* _Task description_
Pictures aside, every line of the listing should be given again exactly.

----

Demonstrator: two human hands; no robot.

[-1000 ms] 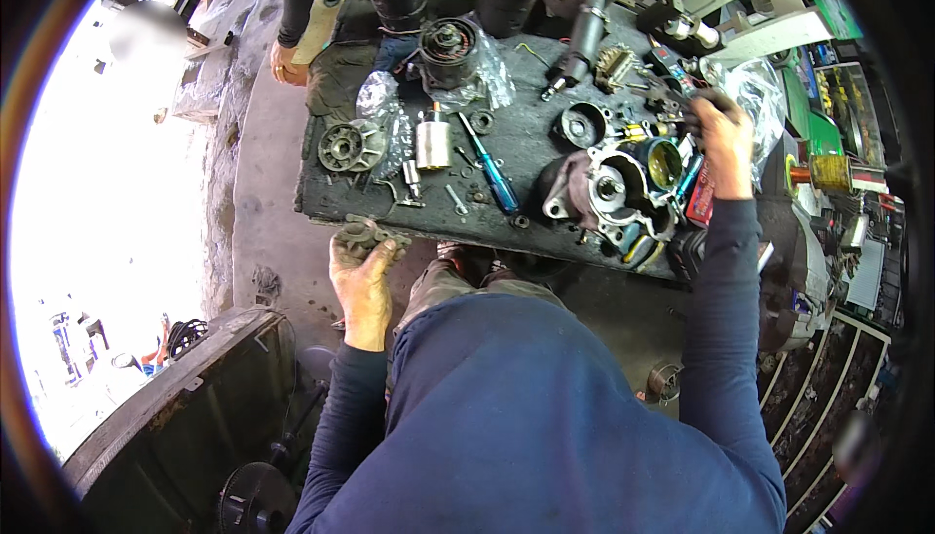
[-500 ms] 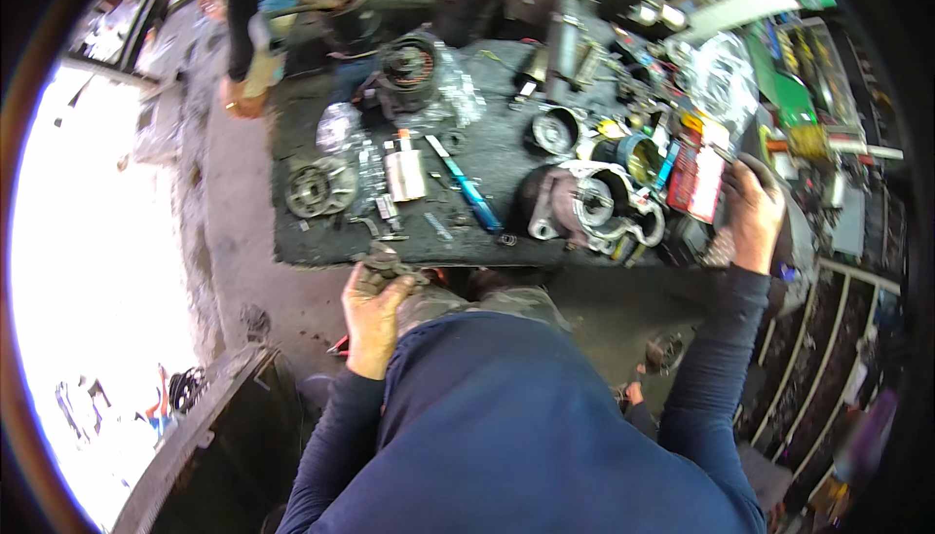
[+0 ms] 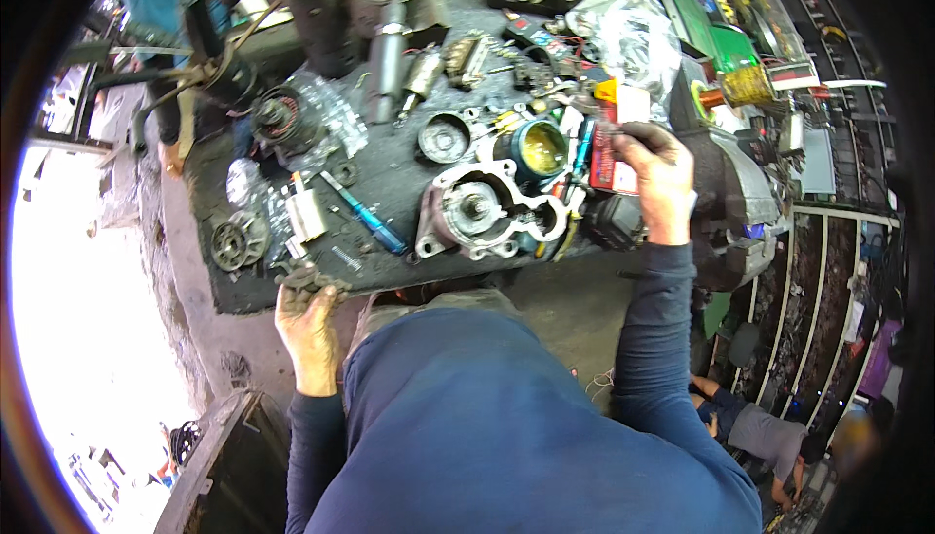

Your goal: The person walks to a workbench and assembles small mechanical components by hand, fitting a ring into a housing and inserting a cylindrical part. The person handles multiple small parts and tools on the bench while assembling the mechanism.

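Observation:
My left hand (image 3: 308, 334) is at the near left edge of the bench, its fingers closed round a dark, greasy metal part (image 3: 310, 279) whose kind I cannot tell. My right hand (image 3: 659, 179) is over the right side of a red box (image 3: 605, 162), thumb and fingers pinched together. Anything small between those fingertips is too blurred to name. Left of the box stand a blue tin of yellowish grease (image 3: 542, 148) and a cast metal housing (image 3: 467, 211) with a round bore. A shallow round metal cap (image 3: 445, 138) lies behind the housing.
Toward the left lie a blue-handled tool (image 3: 365, 215), a silver cylinder (image 3: 306, 214), a round metal end cover (image 3: 239, 241) and a copper-wound motor part (image 3: 280, 117) beside clear plastic. Two tall dark cylinders (image 3: 314, 10) stand behind. A person (image 3: 769, 432) crouches far right; another stands back left.
The view has shifted, so the bench things appear further left. My right hand has moved from beside the red box to over its edge, fingers now pinched. My left hand keeps its metal part.

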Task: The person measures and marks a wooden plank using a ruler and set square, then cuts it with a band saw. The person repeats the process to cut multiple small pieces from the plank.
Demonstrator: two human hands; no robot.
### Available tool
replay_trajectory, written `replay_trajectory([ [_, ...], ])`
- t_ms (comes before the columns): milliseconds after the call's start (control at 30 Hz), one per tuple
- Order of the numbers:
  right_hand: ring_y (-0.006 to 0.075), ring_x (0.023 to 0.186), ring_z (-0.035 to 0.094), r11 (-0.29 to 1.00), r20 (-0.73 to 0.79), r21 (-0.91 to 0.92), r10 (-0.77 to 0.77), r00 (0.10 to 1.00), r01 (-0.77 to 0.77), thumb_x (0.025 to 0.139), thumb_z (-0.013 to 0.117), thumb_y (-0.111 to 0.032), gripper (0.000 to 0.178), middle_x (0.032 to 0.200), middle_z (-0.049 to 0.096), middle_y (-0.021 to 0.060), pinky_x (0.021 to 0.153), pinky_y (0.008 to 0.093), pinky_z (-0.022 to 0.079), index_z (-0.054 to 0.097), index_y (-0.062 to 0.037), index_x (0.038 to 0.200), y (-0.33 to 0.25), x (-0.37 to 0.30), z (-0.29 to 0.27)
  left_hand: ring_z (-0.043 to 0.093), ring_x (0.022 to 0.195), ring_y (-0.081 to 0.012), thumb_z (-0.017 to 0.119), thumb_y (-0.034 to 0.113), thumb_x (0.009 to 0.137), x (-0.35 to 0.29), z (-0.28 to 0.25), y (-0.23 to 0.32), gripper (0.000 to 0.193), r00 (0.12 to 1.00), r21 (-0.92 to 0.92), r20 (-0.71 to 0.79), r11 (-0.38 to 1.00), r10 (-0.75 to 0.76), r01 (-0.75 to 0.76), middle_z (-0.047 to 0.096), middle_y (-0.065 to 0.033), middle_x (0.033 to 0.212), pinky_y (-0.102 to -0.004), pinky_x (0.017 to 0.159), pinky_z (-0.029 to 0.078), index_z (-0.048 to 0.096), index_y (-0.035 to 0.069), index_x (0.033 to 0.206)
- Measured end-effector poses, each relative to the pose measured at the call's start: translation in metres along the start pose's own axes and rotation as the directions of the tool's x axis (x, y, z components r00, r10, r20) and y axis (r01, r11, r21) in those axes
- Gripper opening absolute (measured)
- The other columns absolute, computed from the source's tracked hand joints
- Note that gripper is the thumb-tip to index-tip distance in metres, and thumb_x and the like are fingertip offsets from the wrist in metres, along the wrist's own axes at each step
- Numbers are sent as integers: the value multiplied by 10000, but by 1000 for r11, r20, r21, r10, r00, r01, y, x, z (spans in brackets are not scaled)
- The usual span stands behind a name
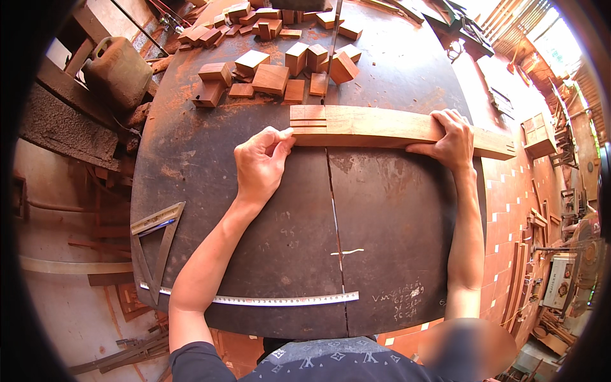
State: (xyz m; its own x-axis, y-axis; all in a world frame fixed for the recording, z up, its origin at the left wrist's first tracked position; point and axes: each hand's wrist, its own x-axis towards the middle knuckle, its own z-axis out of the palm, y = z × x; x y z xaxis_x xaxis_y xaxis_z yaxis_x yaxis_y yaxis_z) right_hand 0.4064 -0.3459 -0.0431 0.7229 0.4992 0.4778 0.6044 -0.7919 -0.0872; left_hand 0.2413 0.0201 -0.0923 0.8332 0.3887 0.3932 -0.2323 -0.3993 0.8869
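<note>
A long squared wooden beam [375, 126] lies across the dark metal table, with narrow slots cut into its left end and small cuts at its right end. My left hand [261, 159] is closed, thumb and fingertips pressed to the beam's left end. Toward the beam's other end, my right hand [452, 140] grips it, fingers over the top and thumb along the near side. A thin upright saw blade [333, 48] stands just behind the beam, near its slotted end.
Several cut wood blocks [270, 79] and sawdust lie at the far side of the table [267, 254]. A triangular square [159, 248] with a blue pen rests at the left edge. A ruler strip [286, 299] runs along the near side. Beyond the right edge is a tiled floor [503, 210].
</note>
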Motion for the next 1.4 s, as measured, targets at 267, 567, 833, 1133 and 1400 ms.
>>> replay_trajectory([
  [267, 319, 1004, 718, 1000, -8, 7, 2, 1000, -2, 502, 1006, -690, 882, 1012, 745, 105, 945, 448, 557, 781, -14, 1022, 1, -1, 0, 722, 727, -61, 798, 16, 995, 3, 1, -1, 70, 999, 3, 7, 1000, -31, 31, 754, -53, 755, -267, 630, 546, 751, -20, 959],
  [567, 314, 1005, 719, 999, -5, -32, 10, 1000, -10, 511, 990, -726, 902, 1001, 747, 101, 954, 448, 559, 789, -18, 1033, -3, -1, -3, 726, 706, -70, 798, 36, 1003, 5, 1, -3, 82, 999, 18, 11, 999, -48, 48, 756, -58, 735, -263, 623, 542, 755, -8, 949],
  [833, 313, 989, 719, 1000, -8, -26, 10, 1000, -10, 511, 989, -731, 911, 983, 748, 106, 950, 449, 558, 787, -14, 1035, -3, -4, -1, 716, 715, -59, 793, 23, 1002, 5, -1, -5, 69, 999, -31, 18, 999, -37, 37, 770, -63, 757, -263, 636, 551, 764, -20, 956],
  [1133, 317, 990, 719, 1000, -14, -10, 6, 1000, -6, 511, 995, -719, 899, 993, 747, 109, 948, 451, 558, 785, -13, 1026, -3, -3, -1, 724, 734, -63, 780, -11, 993, 6, 0, -3, 52, 1000, -32, 10, 999, -17, 17, 769, -64, 764, -264, 654, 558, 754, -29, 953],
  [1400, 319, 1001, 718, 1000, -6, 4, 16, 1000, -16, 510, 1002, -703, 887, 1000, 748, 109, 951, 453, 560, 786, -12, 1022, -4, -4, -2, 766, 857, -85, 752, -4, 1029, 5, -6, 0, 148, 996, 42, 78, 998, -47, 44, 807, -47, 883, -284, 789, 671, 711, -30, 890],
])
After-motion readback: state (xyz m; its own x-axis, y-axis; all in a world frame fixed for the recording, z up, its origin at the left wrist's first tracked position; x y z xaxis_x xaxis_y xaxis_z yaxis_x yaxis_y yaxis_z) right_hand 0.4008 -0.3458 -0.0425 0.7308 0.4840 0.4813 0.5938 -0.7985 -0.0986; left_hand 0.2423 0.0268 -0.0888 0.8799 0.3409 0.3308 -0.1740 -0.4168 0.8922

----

* _Solution to this problem_
Demonstrator: two human hands; no robot.

[-1000 ms] 
[-500 ms] 
[+0 ms] 

Your goal: The person walks to a workbench and assembles small mechanical components by hand, fitting a ring into a housing and inserting a cylindrical part. The person handles multiple small parts and tools on the bench while assembling the mechanism.

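Observation:
My left hand (image 3: 308, 334) is at the near left edge of the bench, its fingers closed round a dark, greasy metal part (image 3: 310, 279) whose kind I cannot tell. My right hand (image 3: 659, 179) is over the right side of a red box (image 3: 605, 162), thumb and fingers pinched together. Anything small between those fingertips is too blurred to name. Left of the box stand a blue tin of yellowish grease (image 3: 542, 148) and a cast metal housing (image 3: 467, 211) with a round bore. A shallow round metal cap (image 3: 445, 138) lies behind the housing.
Toward the left lie a blue-handled tool (image 3: 365, 215), a silver cylinder (image 3: 306, 214), a round metal end cover (image 3: 239, 241) and a copper-wound motor part (image 3: 280, 117) beside clear plastic. Two tall dark cylinders (image 3: 314, 10) stand behind. A person (image 3: 769, 432) crouches far right; another stands back left.
The view has shifted, so the bench things appear further left. My right hand has moved from beside the red box to over its edge, fingers now pinched. My left hand keeps its metal part.
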
Task: The person measures and marks a wooden plank using a ruler and set square, then cuts it with a band saw. The person repeats the process to cut multiple small pieces from the plank.
Demonstrator: two human hands; no robot.
### Available tool
replay_trajectory, written `replay_trajectory([ [_, ...], ])`
- t_ms (comes before the columns): milliseconds after the call's start (control at 30 Hz), one per tuple
- Order of the numbers:
  right_hand: ring_y (-0.006 to 0.075), ring_x (0.023 to 0.186), ring_z (-0.035 to 0.094), r11 (-0.29 to 1.00), r20 (-0.73 to 0.79), r21 (-0.91 to 0.92), r10 (-0.77 to 0.77), r00 (0.10 to 1.00), r01 (-0.77 to 0.77), thumb_x (0.025 to 0.139), thumb_z (-0.013 to 0.117), thumb_y (-0.111 to 0.032), gripper (0.000 to 0.178), middle_x (0.032 to 0.200), middle_z (-0.049 to 0.096), middle_y (-0.021 to 0.060), pinky_x (0.021 to 0.153), pinky_y (0.008 to 0.093), pinky_z (-0.022 to 0.079), index_z (-0.054 to 0.097), index_y (-0.062 to 0.037), index_x (0.038 to 0.200), y (-0.33 to 0.25), x (-0.37 to 0.30), z (-0.29 to 0.27)
  left_hand: ring_z (-0.043 to 0.093), ring_x (0.022 to 0.195), ring_y (-0.081 to 0.012), thumb_z (-0.017 to 0.119), thumb_y (-0.034 to 0.113), thumb_x (0.009 to 0.137), x (-0.35 to 0.29), z (-0.28 to 0.25), y (-0.23 to 0.32), gripper (0.000 to 0.193), r00 (0.12 to 1.00), r21 (-0.92 to 0.92), r20 (-0.71 to 0.79), r11 (-0.38 to 1.00), r10 (-0.75 to 0.76), r01 (-0.75 to 0.76), middle_z (-0.047 to 0.096), middle_y (-0.065 to 0.033), middle_x (0.033 to 0.212), pinky_y (-0.102 to -0.004), pinky_x (0.017 to 0.159), pinky_z (-0.029 to 0.078), index_z (-0.048 to 0.096), index_y (-0.035 to 0.069), index_x (0.033 to 0.206)
- Measured end-effector poses, each relative to the pose measured at the call's start: translation in metres along the start pose's own axes and rotation as the directions of the tool's x axis (x, y, z components r00, r10, r20) and y axis (r01, r11, r21) in those axes
- Gripper opening absolute (measured)
- The other columns absolute, computed from the source's tracked hand joints
- Note that gripper is the thumb-tip to index-tip distance in metres, and thumb_x and the like are fingertip offsets from the wrist in metres, along the wrist's own axes at each step
- Numbers are sent as integers: the value multiplied by 10000, but by 1000 for r11, r20, r21, r10, r00, r01, y, x, z (spans in brackets are not scaled)
- The usual span stands behind a name
State: (xyz m; its own x-axis, y-axis; all in a world frame fixed for the recording, z up, its origin at the left wrist's first tracked position; point and axes: each hand's wrist, its own x-axis towards the middle knuckle, its own z-axis out of the palm, y = z × x; x y z xaxis_x xaxis_y xaxis_z yaxis_x yaxis_y yaxis_z) right_hand 0.4064 -0.3459 -0.0431 0.7229 0.4992 0.4778 0.6044 -0.7919 -0.0872; left_hand 0.2413 0.0201 -0.0923 0.8332 0.3887 0.3932 -0.2323 -0.3993 0.8869
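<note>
A long squared wooden beam [375, 126] lies across the dark metal table, with narrow slots cut into its left end and small cuts at its right end. My left hand [261, 159] is closed, thumb and fingertips pressed to the beam's left end. Toward the beam's other end, my right hand [452, 140] grips it, fingers over the top and thumb along the near side. A thin upright saw blade [333, 48] stands just behind the beam, near its slotted end.
Several cut wood blocks [270, 79] and sawdust lie at the far side of the table [267, 254]. A triangular square [159, 248] with a blue pen rests at the left edge. A ruler strip [286, 299] runs along the near side. Beyond the right edge is a tiled floor [503, 210].
</note>
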Motion for the next 1.4 s, as measured, targets at 267, 567, 833, 1133 and 1400 ms.
>>> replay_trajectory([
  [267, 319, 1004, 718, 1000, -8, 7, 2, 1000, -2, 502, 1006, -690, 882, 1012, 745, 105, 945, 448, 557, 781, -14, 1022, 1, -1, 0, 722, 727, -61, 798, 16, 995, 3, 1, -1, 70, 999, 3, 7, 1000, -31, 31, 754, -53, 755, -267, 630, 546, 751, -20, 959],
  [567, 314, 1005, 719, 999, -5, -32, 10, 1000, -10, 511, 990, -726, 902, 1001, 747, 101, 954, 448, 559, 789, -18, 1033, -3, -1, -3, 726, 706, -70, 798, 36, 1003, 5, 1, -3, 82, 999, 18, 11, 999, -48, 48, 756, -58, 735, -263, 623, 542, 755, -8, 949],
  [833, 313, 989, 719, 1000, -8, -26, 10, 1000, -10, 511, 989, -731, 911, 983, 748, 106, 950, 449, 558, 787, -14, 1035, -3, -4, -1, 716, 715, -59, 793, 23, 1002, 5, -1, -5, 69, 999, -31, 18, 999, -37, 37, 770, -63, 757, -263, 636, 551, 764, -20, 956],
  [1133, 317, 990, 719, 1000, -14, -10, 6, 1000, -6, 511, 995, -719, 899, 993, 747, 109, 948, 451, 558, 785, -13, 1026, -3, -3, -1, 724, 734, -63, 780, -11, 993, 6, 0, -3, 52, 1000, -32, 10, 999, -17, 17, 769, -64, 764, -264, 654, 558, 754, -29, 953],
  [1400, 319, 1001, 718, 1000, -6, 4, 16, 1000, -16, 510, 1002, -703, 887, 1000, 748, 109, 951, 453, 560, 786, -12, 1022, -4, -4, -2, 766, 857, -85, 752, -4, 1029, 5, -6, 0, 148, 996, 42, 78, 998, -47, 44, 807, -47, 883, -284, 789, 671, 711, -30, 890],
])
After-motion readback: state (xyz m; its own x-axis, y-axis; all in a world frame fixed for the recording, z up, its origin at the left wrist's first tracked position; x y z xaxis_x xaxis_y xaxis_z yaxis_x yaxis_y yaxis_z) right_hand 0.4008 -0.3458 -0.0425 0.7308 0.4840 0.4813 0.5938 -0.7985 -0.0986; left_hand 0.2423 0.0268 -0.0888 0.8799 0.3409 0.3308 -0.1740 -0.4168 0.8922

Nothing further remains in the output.